■ PROBLEM DETAILS
For each entry, return the text exactly and omit any image.

+++ MATERIAL TO PROCESS +++

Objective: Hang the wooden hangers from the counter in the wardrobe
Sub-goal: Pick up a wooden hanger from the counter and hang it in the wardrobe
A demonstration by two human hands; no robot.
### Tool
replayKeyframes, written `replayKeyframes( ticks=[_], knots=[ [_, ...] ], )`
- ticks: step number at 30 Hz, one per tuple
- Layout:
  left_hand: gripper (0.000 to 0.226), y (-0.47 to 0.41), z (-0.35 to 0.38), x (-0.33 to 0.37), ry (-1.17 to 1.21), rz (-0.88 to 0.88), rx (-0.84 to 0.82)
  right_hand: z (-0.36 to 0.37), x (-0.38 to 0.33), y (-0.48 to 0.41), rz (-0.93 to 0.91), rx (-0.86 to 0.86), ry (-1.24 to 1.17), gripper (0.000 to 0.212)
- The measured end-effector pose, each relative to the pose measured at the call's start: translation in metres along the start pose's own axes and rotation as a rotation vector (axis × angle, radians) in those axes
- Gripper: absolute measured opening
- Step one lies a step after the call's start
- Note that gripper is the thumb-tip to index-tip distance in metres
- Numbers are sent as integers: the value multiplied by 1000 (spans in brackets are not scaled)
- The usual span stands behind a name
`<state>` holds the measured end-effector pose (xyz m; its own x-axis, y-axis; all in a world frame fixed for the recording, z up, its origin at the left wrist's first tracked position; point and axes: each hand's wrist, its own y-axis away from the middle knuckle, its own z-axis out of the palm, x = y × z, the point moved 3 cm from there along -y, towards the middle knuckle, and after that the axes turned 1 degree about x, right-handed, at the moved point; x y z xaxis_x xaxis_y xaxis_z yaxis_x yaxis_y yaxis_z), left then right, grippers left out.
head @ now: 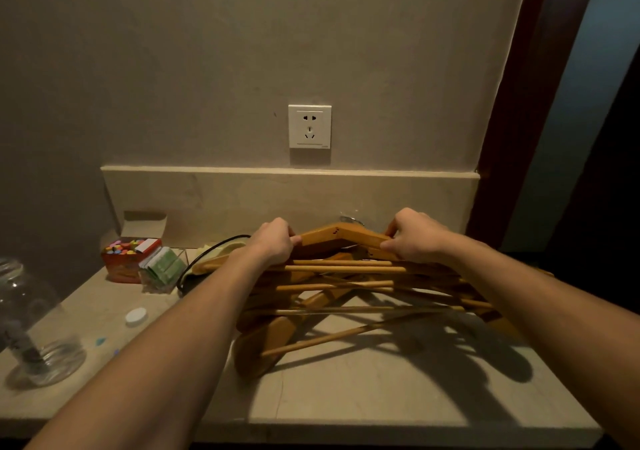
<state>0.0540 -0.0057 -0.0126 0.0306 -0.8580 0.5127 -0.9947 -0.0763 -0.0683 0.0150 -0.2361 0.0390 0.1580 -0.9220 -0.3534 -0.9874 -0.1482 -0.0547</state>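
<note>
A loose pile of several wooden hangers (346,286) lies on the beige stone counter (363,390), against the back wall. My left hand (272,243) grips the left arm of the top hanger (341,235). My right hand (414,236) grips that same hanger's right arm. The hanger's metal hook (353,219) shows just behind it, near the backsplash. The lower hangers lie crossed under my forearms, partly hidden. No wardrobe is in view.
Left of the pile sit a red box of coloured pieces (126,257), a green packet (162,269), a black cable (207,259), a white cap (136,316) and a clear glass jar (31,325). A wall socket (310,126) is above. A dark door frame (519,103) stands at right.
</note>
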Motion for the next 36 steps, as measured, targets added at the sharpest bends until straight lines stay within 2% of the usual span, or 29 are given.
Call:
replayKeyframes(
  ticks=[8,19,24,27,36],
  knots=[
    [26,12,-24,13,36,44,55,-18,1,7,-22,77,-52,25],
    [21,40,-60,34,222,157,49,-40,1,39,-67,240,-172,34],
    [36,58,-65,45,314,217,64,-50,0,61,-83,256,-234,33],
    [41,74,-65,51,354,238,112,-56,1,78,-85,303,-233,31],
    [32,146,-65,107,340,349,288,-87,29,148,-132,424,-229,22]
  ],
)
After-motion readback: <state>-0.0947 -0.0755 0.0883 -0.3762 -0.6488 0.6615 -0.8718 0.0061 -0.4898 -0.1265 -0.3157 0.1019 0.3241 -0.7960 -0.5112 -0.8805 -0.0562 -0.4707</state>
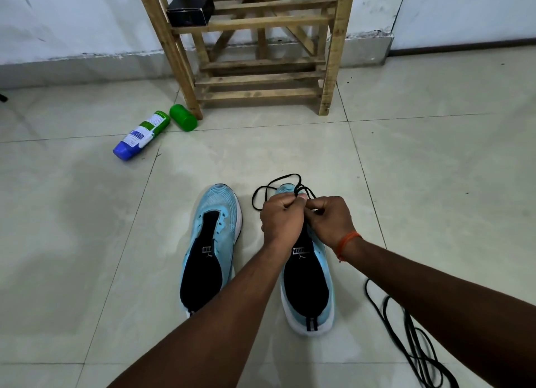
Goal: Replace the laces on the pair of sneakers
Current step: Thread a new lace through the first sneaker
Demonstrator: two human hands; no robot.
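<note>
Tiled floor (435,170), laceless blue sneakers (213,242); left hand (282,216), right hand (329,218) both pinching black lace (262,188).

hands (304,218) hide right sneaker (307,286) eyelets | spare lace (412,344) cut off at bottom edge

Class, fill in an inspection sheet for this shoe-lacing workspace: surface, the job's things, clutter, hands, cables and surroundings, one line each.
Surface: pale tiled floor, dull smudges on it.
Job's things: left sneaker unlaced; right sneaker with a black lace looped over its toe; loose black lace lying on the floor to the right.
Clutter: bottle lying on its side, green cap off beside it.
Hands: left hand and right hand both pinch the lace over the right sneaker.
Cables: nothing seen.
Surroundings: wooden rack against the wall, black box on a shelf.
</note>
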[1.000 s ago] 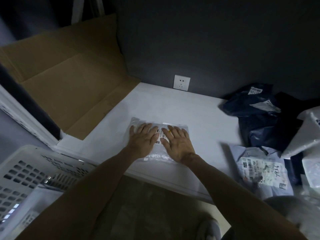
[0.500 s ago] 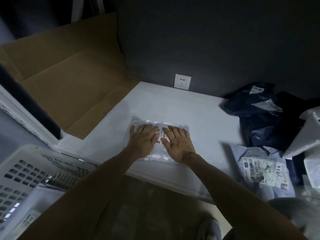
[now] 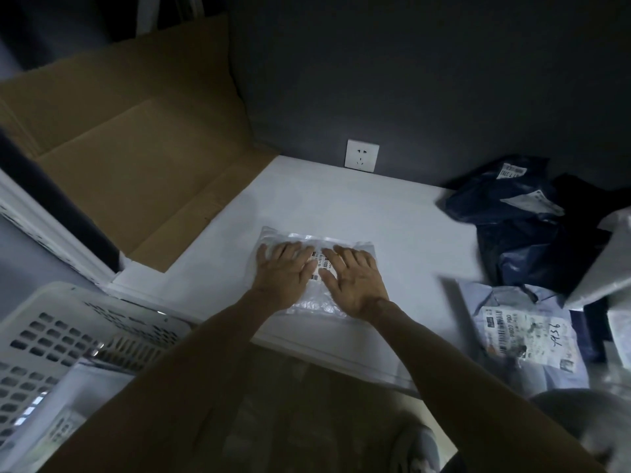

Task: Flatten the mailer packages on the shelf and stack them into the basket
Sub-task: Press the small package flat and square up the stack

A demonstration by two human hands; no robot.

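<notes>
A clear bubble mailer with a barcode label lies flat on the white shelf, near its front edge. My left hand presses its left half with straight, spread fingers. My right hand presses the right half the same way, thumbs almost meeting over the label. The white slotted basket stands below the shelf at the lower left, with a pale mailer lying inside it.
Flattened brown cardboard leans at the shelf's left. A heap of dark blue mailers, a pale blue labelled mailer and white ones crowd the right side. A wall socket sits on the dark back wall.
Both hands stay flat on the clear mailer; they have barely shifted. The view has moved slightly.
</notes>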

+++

■ SOLUTION TO THIS PROBLEM
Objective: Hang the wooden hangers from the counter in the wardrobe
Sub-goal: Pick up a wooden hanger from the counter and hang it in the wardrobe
A demonstration by two human hands; no robot.
### Tool
replayKeyframes, written `replayKeyframes( ticks=[_], knots=[ [_, ...] ], )`
- ticks: step number at 30 Hz, one per tuple
- Layout:
  left_hand: gripper (0.000 to 0.226), y (-0.47 to 0.41), z (-0.35 to 0.38), x (-0.33 to 0.37), ry (-1.17 to 1.21), rz (-0.88 to 0.88), rx (-0.84 to 0.82)
  right_hand: z (-0.36 to 0.37), x (-0.38 to 0.33), y (-0.48 to 0.41), rz (-0.93 to 0.91), rx (-0.86 to 0.86), ry (-1.24 to 1.17), gripper (0.000 to 0.212)
- The measured end-effector pose, each relative to the pose measured at the call's start: translation in metres along the start pose's own axes and rotation as a rotation vector (axis × angle, radians) in those axes
- Gripper: absolute measured opening
- Step one lies a step after the call's start
- Note that gripper is the thumb-tip to index-tip distance in metres
- Numbers are sent as integers: the value multiplied by 1000 (spans in brackets are not scaled)
- The usual span stands behind a name
`<state>` holds the measured end-effector pose (xyz m; its own x-axis, y-axis; all in a world frame fixed for the recording, z up, its origin at the left wrist's first tracked position; point and axes: each hand's wrist, its own y-axis away from the middle knuckle, its own z-axis out of the palm, x = y × z, the point moved 3 cm from there along -y, towards the middle knuckle, and after that the axes turned 1 degree about x, right-handed, at the moved point; x y z xaxis_x xaxis_y xaxis_z yaxis_x yaxis_y yaxis_z), left then right, grippers left out.
head @ now: 
<state>0.0540 -0.0057 -0.0126 0.0306 -0.8580 0.5127 -0.9947 -0.0763 -0.0683 0.0150 -0.2361 0.0390 0.1580 -0.9220 -0.3534 -0.9874 -0.1482 -0.0547</state>
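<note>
A loose pile of several wooden hangers (346,286) lies on the beige stone counter (363,390), against the back wall. My left hand (272,243) grips the left arm of the top hanger (341,235). My right hand (414,236) grips that same hanger's right arm. The hanger's metal hook (353,219) shows just behind it, near the backsplash. The lower hangers lie crossed under my forearms, partly hidden. No wardrobe is in view.
Left of the pile sit a red box of coloured pieces (126,257), a green packet (162,269), a black cable (207,259), a white cap (136,316) and a clear glass jar (31,325). A wall socket (310,126) is above. A dark door frame (519,103) stands at right.
</note>
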Motion for the next 36 steps, as measured, targets added at the sharpest bends until straight lines stay within 2% of the usual span, or 29 are given.
Call:
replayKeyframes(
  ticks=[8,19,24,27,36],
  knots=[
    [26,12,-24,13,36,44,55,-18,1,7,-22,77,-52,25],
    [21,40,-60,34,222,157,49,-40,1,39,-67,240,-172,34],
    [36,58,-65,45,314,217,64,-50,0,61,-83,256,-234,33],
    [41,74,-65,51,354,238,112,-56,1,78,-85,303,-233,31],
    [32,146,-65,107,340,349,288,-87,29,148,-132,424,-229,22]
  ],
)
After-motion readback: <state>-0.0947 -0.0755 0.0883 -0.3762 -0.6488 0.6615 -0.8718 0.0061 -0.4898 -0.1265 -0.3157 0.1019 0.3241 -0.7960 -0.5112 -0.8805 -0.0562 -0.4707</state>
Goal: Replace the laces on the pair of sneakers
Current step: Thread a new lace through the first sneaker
Demonstrator: two human hands; no robot.
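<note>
Tiled floor (435,170), laceless blue sneakers (213,242); left hand (282,216), right hand (329,218) both pinching black lace (262,188).

hands (304,218) hide right sneaker (307,286) eyelets | spare lace (412,344) cut off at bottom edge

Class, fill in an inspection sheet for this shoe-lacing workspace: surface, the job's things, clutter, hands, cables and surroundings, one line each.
Surface: pale tiled floor, dull smudges on it.
Job's things: left sneaker unlaced; right sneaker with a black lace looped over its toe; loose black lace lying on the floor to the right.
Clutter: bottle lying on its side, green cap off beside it.
Hands: left hand and right hand both pinch the lace over the right sneaker.
Cables: nothing seen.
Surroundings: wooden rack against the wall, black box on a shelf.
</note>
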[1.000 s ago] 
[0.500 s ago] 
[now] 

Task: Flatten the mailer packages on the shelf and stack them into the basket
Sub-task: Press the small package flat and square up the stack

A demonstration by two human hands; no robot.

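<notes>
A clear bubble mailer with a barcode label lies flat on the white shelf, near its front edge. My left hand presses its left half with straight, spread fingers. My right hand presses the right half the same way, thumbs almost meeting over the label. The white slotted basket stands below the shelf at the lower left, with a pale mailer lying inside it.
Flattened brown cardboard leans at the shelf's left. A heap of dark blue mailers, a pale blue labelled mailer and white ones crowd the right side. A wall socket sits on the dark back wall.
Both hands stay flat on the clear mailer; they have barely shifted. The view has moved slightly.
</notes>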

No other output is needed; the exercise is complete.